I kept doing this to myself thinking it was at this point or this point, and I am now at "that point" and I have days where I'm like "IF ONLY AT THIS POINT!" which is just plum ridiculous. Honestly, while writing this blog, I wish time would slow down. I cannot believe that I am 26 years old. I know that's young, yall but dang. I was 21 a hot minute ago, but I was also a hot mess so it's probably for the best that we made it to here fam. LOL! I'm currently in Colorado, and wishing I could just freeze time in these moments where I feel like I'm truly living every moment to the fullest 100% in Jesus.

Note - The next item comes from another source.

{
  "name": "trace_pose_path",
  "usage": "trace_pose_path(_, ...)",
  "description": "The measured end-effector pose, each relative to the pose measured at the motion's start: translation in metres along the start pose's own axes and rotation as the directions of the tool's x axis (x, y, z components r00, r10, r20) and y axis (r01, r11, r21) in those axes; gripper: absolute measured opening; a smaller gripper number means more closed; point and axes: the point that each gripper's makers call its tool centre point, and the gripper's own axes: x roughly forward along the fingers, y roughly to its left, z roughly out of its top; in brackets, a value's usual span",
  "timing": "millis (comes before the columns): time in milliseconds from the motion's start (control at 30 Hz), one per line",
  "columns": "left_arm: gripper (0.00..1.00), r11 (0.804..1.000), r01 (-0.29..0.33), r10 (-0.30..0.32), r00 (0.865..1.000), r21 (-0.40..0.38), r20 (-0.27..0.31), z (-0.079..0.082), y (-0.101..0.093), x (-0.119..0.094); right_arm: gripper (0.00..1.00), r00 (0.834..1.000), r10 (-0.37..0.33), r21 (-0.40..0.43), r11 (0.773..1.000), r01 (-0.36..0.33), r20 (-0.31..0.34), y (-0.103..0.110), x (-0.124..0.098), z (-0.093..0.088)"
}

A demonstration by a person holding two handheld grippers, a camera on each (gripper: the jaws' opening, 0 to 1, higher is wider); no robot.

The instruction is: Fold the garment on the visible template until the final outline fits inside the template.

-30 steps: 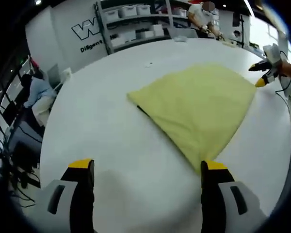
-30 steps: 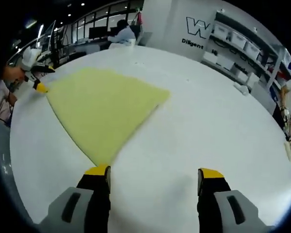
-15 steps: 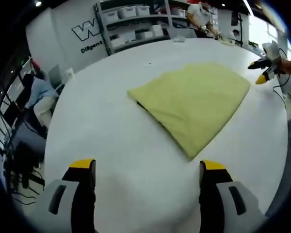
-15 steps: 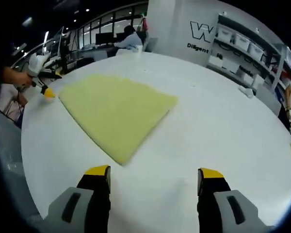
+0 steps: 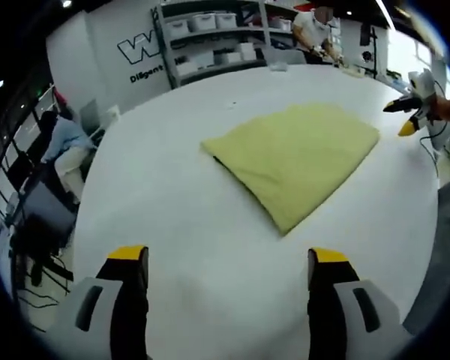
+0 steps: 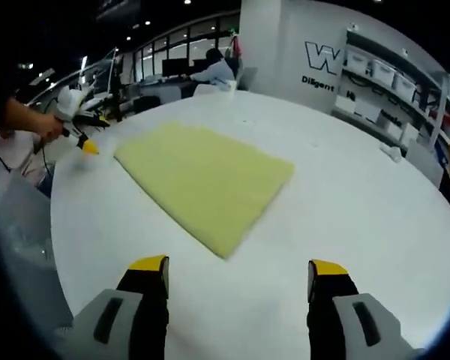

There has been A LOT of heart ache in our community (Shelby) lately. We had a car wreck that killed 4 wonderful people in their 20's, another car wreck that killed another 12 year old, and a lady in her 30's die from cancer. I know this happens everywhere but Shelby is small, so it feels pretty intense. It just goes to show you that life can be taken from you in the blink of an eye, and there is nothing that you can do about it. I'm not afraid of death because I know where I'm going. I won't know about the life that I didn't lead once I'm gone because I'll be rejoicing with Jesus in heaven, but don't you want to leave behind a legacy? What if your legacy was that you painted a picture of who Jesus was every single day in every single way? What if your legacy was that you enjoyed every single moment and didn't let your hard job, your screaming kid, or your endless studying get in the way of your joy? What if your light at the end of the tunnel was today...and tomorrow...and the next day and that you weren't always reaching but instead you were grasping.
We see verses, and we read them and we've seen them a hundred times if we grew up in the faith but we don't let them sink in. I know that today I took a moment to just think on them and what they mean to my life.